- **Exercise objective**:
Up to and including the line holding "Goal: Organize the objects", write out the data exactly from its first line, but not the pictures.

[Stored items from a collection]
============

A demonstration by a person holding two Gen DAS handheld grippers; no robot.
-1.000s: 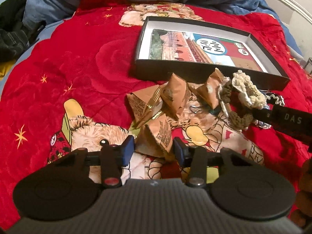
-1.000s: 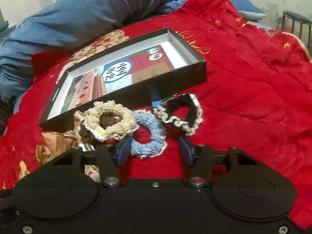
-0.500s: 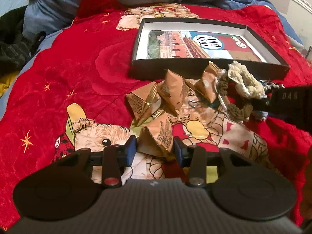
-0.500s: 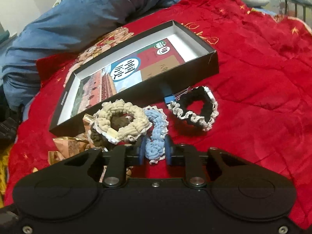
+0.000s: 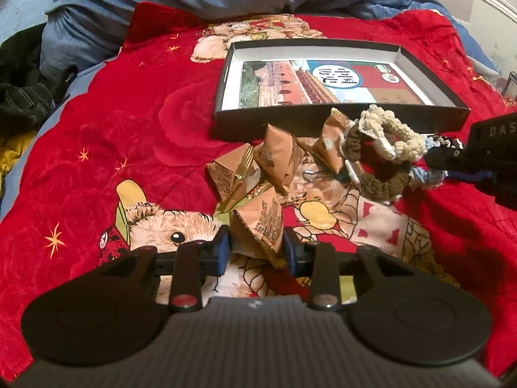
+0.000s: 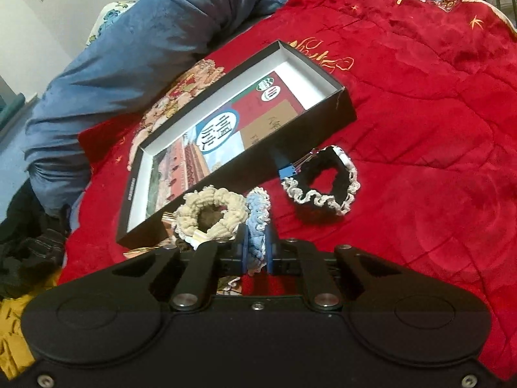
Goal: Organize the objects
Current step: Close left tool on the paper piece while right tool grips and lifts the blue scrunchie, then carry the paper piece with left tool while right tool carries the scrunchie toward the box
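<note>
Right gripper [image 6: 257, 249] pinches blue scrunchie [image 6: 257, 223] to lift it toward box [image 6: 226, 168]; left gripper [image 5: 257, 252], jaws closing, straddles brown packet [image 5: 261, 223].

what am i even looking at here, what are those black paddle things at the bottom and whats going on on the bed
These are two hand-held grippers; a person carries one in each hand. Each has a camera looking forward along its two fingers, so the black shape at the bottom of each picture is the tool itself.

Left-hand view: the left gripper is closing its jaws around a brown snack packet, one of several on the red blanket.

Right-hand view: the right gripper has shut on a blue scrunchie. Beside it lie a beige scrunchie and a black scrunchie.

Behind them sits an open black box with a printed card inside, probably where things are meant to go.
</note>
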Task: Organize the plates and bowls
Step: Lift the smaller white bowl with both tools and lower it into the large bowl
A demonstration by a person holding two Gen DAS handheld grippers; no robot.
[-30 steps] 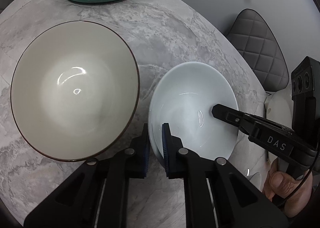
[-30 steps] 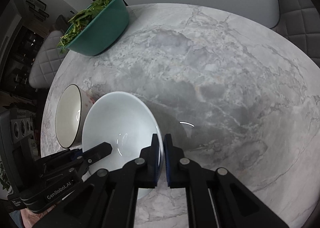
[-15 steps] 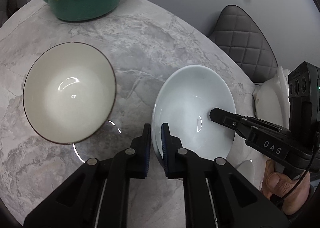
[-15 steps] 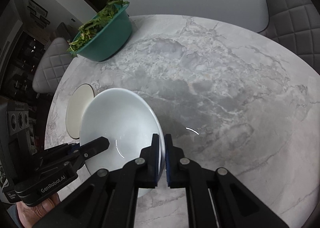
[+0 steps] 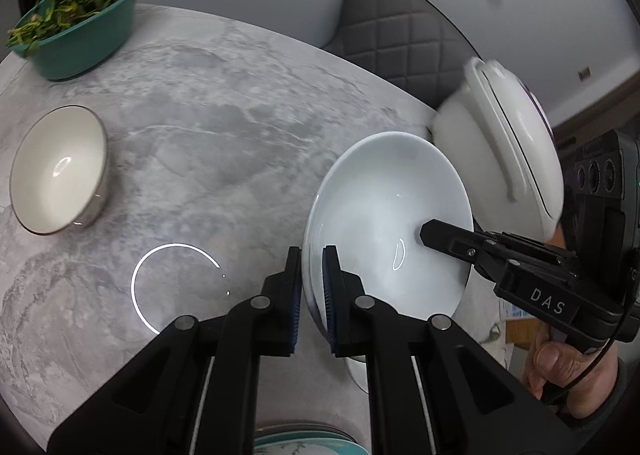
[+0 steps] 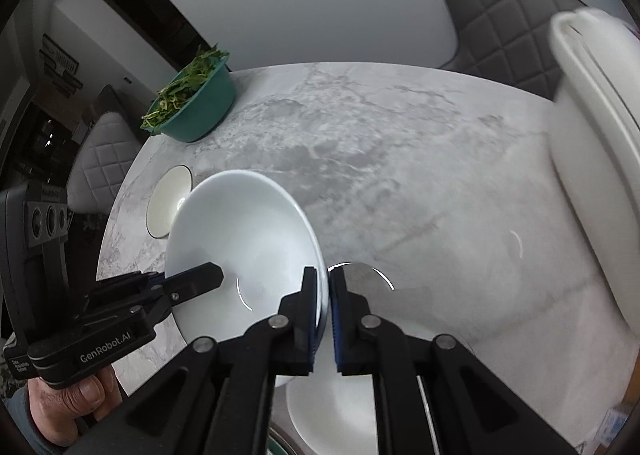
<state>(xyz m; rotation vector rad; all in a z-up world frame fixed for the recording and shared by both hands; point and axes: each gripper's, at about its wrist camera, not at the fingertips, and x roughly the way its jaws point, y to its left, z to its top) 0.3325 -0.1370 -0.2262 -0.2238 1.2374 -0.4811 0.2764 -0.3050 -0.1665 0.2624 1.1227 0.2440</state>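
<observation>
Both grippers hold one white bowl (image 5: 384,215) above the marble table (image 5: 224,127). My left gripper (image 5: 311,287) is shut on its near-left rim. My right gripper (image 6: 323,295) is shut on the opposite rim of the same bowl (image 6: 240,227); one right finger (image 5: 448,235) reaches into the bowl. A cream bowl with a dark rim (image 5: 56,171) stands on the table at the left, also in the right wrist view (image 6: 168,207). A white dish (image 6: 340,407) lies under the right gripper. A teal-rimmed plate edge (image 5: 304,443) shows at the bottom.
A teal basin of greens (image 5: 76,35) stands at the table's far left edge, also in the right wrist view (image 6: 196,103). A white lidded appliance (image 5: 504,143) stands at the right. A grey quilted chair (image 5: 400,35) is behind the table.
Both grippers have lifted the white bowl and carried it right, away from the cream bowl. The white appliance has come into view at the right.
</observation>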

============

- **Answer area**:
A demonstration by a person holding two Gen DAS handheld grippers; no robot.
-1.000s: 
-1.000s: 
-0.500s: 
-0.500s: 
+0.000s: 
+0.000s: 
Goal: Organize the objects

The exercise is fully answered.